Action item »
Quote exactly, and only, the lines of the material below from the line with "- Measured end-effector" through the line with "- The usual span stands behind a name".

┄┄┄┄┄┄┄┄┄┄┄┄┄┄┄┄┄┄┄┄

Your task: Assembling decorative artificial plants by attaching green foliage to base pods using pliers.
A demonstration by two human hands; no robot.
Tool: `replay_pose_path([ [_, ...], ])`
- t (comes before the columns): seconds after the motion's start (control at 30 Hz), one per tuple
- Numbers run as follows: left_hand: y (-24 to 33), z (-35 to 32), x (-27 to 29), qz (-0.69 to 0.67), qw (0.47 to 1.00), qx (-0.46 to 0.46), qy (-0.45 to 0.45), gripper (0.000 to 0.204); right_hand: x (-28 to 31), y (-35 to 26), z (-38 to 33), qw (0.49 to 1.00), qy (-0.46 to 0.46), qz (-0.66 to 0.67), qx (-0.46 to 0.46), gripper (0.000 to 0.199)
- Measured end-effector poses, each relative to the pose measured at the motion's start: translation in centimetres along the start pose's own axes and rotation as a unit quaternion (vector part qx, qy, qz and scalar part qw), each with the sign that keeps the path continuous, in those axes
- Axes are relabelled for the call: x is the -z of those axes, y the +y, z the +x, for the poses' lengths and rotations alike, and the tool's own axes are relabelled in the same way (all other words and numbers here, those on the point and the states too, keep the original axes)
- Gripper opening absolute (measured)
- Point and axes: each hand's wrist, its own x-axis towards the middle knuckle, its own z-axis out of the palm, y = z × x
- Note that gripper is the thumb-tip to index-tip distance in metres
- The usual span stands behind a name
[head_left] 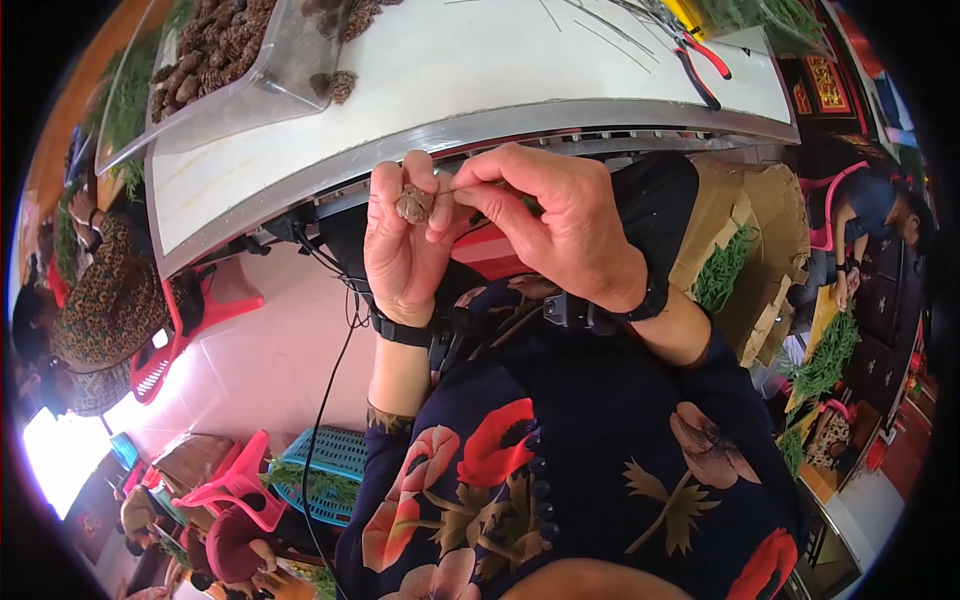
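Just off the table's near edge, my left hand [400,240] holds a small brown pine cone [414,205] between thumb and fingers, its round end facing up. My right hand [560,220] is closed in a pinch right beside it. A thin strand that looks like wire [447,191] runs from the right fingertips toward the cone; most of it is hidden by fingers. Further off on the table lie several loose thin wires [610,38] and pliers [700,70] with red and black handles.
A clear plastic bin [270,95] of pine cones stands at the table's far left, with loose cones [342,86] beside it. The white table [450,80] has a metal edge. A cardboard box [775,220] with greenery is at my right. Other people sit on both sides.
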Motion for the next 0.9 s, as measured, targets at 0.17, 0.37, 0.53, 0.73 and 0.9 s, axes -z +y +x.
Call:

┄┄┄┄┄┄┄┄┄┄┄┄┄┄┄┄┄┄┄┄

Task result »
- Measured end-effector poses, each relative to the pose measured at the motion's start: translation in centimetres along the start pose's own axes and rotation as a unit quaternion (vector part qx, qy, qz and scalar part qw), each with the sign that keeps the path continuous, in those axes
- Axes are relabelled for the call: x is the -z of those axes, y the +y, z the +x, for the poses' lengths and rotations alike, and the tool's own axes are relabelled in the same way (all other words and numbers here, those on the point and the states too, keep the original axes)
- Gripper opening absolute (measured)
- Point and axes: each hand's wrist, its own x-axis towards the middle knuckle, its own z-axis out of the palm, y = z × x
- Note that gripper is the thumb-tip to index-tip distance in metres
- The usual span stands behind a name

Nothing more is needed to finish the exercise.